Lines to return, exactly: from the line with "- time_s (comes" to the line with "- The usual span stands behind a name" in the entries below, both included.

========================================================================

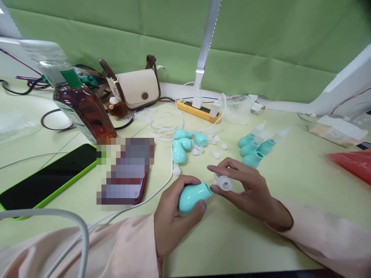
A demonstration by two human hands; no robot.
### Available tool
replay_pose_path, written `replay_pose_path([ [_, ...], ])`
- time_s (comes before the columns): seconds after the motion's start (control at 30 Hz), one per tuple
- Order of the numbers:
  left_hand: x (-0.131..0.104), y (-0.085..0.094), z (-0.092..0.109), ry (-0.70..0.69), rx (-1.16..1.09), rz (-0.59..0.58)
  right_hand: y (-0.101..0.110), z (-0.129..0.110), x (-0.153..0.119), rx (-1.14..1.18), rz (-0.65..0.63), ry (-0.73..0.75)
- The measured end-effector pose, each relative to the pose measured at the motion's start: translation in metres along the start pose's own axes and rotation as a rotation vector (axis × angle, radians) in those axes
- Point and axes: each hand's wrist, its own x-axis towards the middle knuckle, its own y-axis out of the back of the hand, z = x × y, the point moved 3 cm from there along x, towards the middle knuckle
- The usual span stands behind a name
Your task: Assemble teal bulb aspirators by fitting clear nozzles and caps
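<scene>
My left hand [176, 220] is closed around a teal rubber bulb [193, 197], its open mouth pointing right. Just beside that mouth, my right hand [246, 185] pinches a translucent plastic nozzle [225, 183] between thumb and fingers; bulb and nozzle look apart. Beyond my hands lies a loose group of teal bulbs [179, 152] with small clear and white nozzle pieces [216, 155] scattered beside them. To the right, several teal bulbs [248, 150] stand together, some with clear pointed tips [279, 136] fitted and one [253, 159] with a bare mouth.
A phone in a green case [55, 173] and a phone with a blurred screen [127, 173] lie left. Behind them are a bottle of amber liquid [84, 108] and a cream handbag [137, 88]. A yellow power strip [199, 111] trails white cables. Red plastic [353, 164] lies right.
</scene>
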Motion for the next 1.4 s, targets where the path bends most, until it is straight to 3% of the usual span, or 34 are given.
replay_pose_path([
  [0.13,-0.001,0.001,0.001,-0.009,0.040,-0.005,0.001,-0.001,-0.002,-0.207,-0.092,0.106],
  [0.47,0.003,-0.002,-0.001,-0.051,0.212,-0.122,0.000,-0.010,-0.016,-0.559,-0.120,0.310],
  [0.77,0.005,-0.003,-0.004,-0.045,0.268,-0.130,-0.006,-0.031,-0.024,-0.867,-0.177,0.428],
  [1.03,-0.001,-0.004,0.001,-0.172,0.219,-0.139,-0.013,-0.019,-0.025,-0.695,-0.238,0.266],
  [1.27,-0.003,-0.006,0.002,-0.211,0.266,-0.153,-0.025,-0.015,-0.021,-0.805,-0.536,-0.020],
  [1.4,-0.003,-0.005,0.001,-0.237,0.281,-0.126,-0.028,-0.014,-0.017,-0.869,-0.605,-0.133],
])
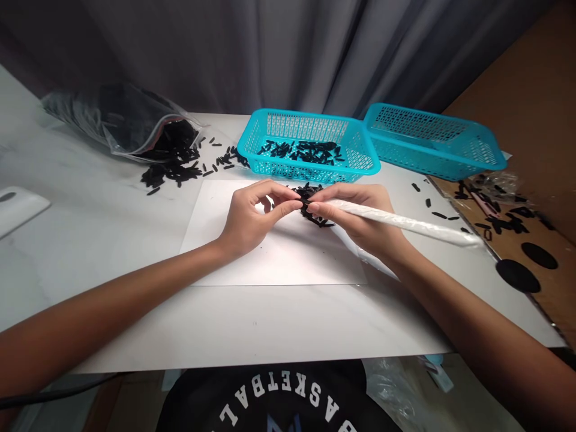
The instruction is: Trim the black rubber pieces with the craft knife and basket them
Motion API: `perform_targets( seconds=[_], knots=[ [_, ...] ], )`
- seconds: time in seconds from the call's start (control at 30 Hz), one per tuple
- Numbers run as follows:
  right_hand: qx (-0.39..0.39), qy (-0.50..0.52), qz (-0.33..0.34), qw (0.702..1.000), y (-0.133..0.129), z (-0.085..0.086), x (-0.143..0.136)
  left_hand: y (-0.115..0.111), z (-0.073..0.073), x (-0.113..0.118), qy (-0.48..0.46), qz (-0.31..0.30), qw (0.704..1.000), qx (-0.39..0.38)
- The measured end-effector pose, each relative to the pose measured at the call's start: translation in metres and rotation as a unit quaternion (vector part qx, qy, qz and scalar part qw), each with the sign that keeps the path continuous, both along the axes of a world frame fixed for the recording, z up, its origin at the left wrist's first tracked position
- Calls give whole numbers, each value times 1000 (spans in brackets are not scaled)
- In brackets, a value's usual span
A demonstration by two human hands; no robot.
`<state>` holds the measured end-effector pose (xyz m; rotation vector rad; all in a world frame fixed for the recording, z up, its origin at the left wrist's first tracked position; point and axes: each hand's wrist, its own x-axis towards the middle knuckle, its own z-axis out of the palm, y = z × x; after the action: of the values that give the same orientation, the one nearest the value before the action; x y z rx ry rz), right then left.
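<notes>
My left hand (pixel 252 216) pinches a small black piece (pixel 304 200) between thumb and fingertips. Opposite it, my right hand (pixel 364 216) is closed around a long white stick wrapped in wrinkled plastic (pixel 405 223), its near end hidden by the fingers. The right fingertips meet the black piece too, or come very close to it. Just behind the fingertips lies a pile of small black oblong pieces (pixel 320 222), partly covered by the hands. Beneath both hands is a white sheet (pixel 270 267) on the table.
A blue basket (pixel 310 174) with black pieces stands behind the hands, a second blue basket (pixel 436 159) to its right. Back left, an open plastic bag (pixel 130 120) spills black pieces. Black ovals (pixel 517 275) and scraps lie on brown board (pixel 560 294) at right.
</notes>
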<state>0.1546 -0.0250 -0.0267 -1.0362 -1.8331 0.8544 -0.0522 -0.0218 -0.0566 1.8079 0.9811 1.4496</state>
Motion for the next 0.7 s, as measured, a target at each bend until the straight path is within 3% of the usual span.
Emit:
perform_targets(
  seconds=[0.2,0.7],
  knots=[
    [-50,52,20,997,1,-1,0,-1,2,0,1,-1,1000,-1],
    [-92,83,49,991,0,2,0,-1,2,0,-5,-14,999,-29]
  ],
)
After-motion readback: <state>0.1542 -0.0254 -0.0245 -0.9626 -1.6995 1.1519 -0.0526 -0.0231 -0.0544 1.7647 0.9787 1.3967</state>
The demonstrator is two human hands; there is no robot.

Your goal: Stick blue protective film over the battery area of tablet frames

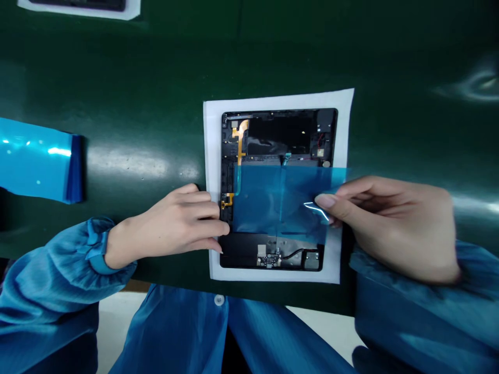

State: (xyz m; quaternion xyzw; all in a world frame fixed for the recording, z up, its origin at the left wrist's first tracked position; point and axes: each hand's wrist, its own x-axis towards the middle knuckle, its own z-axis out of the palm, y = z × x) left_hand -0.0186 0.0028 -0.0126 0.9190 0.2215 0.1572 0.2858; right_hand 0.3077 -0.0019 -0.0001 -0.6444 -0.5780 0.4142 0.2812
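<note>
An opened black tablet housing (237, 254) lies on a white sheet (213, 156), with orange flex cables, a small circuit board near the bottom and a black panel at the top showing. Over its middle spreads a translucent blue film (261, 200). The film's right edge is pinched between the thumb and fingers of my right hand (382, 221), at the right side of the housing. My left hand (179, 223) has its fingers curled on the housing's left edge, their tips pressing there.
A stack of blue film sheets (35, 161) lies at the left on the dark green table (148, 67). Part of another white sheet (78, 9) with a dark object on it shows at the top left.
</note>
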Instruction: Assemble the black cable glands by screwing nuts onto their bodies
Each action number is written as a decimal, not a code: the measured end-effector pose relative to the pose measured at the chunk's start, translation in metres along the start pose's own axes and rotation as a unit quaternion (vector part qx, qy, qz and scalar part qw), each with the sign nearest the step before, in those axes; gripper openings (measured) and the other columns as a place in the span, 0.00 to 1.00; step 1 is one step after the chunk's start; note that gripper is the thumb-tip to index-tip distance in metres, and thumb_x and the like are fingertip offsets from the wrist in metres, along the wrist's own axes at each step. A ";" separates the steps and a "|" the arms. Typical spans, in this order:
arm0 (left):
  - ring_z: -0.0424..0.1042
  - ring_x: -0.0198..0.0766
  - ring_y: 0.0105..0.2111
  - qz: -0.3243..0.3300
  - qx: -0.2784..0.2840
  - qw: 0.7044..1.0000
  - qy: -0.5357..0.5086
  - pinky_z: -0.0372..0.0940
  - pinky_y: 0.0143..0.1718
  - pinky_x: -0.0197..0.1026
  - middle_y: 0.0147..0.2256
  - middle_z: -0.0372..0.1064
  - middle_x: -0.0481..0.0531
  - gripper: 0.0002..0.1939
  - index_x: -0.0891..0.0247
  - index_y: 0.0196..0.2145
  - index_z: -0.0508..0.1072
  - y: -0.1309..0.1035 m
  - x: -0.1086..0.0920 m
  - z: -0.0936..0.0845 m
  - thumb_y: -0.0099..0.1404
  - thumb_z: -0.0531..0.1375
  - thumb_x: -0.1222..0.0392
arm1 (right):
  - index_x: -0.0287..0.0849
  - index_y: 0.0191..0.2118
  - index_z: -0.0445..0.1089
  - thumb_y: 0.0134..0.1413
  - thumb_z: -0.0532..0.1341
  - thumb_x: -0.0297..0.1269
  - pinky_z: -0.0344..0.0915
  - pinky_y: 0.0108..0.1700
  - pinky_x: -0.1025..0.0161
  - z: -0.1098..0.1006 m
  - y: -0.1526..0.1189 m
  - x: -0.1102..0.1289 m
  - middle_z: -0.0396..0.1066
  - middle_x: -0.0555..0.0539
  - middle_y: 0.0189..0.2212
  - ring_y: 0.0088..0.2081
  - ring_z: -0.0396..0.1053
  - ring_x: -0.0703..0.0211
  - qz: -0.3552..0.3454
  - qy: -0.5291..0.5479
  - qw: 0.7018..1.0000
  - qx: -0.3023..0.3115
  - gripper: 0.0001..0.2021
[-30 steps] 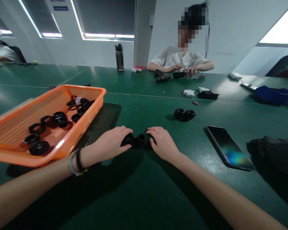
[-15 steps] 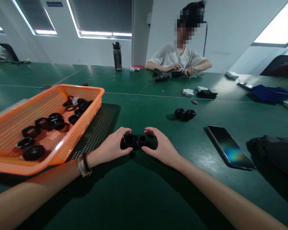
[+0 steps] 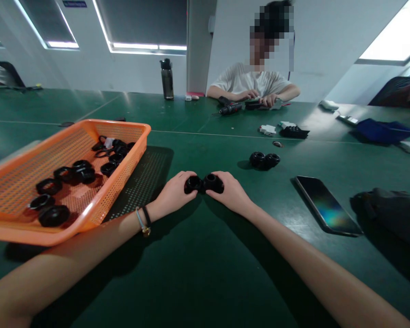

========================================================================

# [ANSWER FOR THIS EXERCISE]
- time_s (comes before the columns): seconds after the motion's start (control at 30 Hz), one per tuple
- Order of the numbers:
  left_hand: x (-0.131..0.104), y (-0.085..0.094), z (-0.092..0.109), ry (-0.70..0.69), rx (-1.16..1.09), rz (-0.59..0.58)
  right_hand: y (-0.101..0.110), z (-0.129..0.110), x (-0.153..0.119), rx (-1.14..1.18), rz (-0.65..0.63), ry (-0.73..0.75)
- The measured end-effector pose, each relative to the pose measured at the motion's start: translation in metres along the start pose's own axes and rotation as a rotation vector (axis × angle, radians) in those axes
- Point and axes: each hand's wrist, its own x-axis towards the middle knuckle, its own y-axis out of the back of the hand, z = x × y, the point moved 3 cm from there along x, towards the middle knuckle
- The usual span stands behind a name

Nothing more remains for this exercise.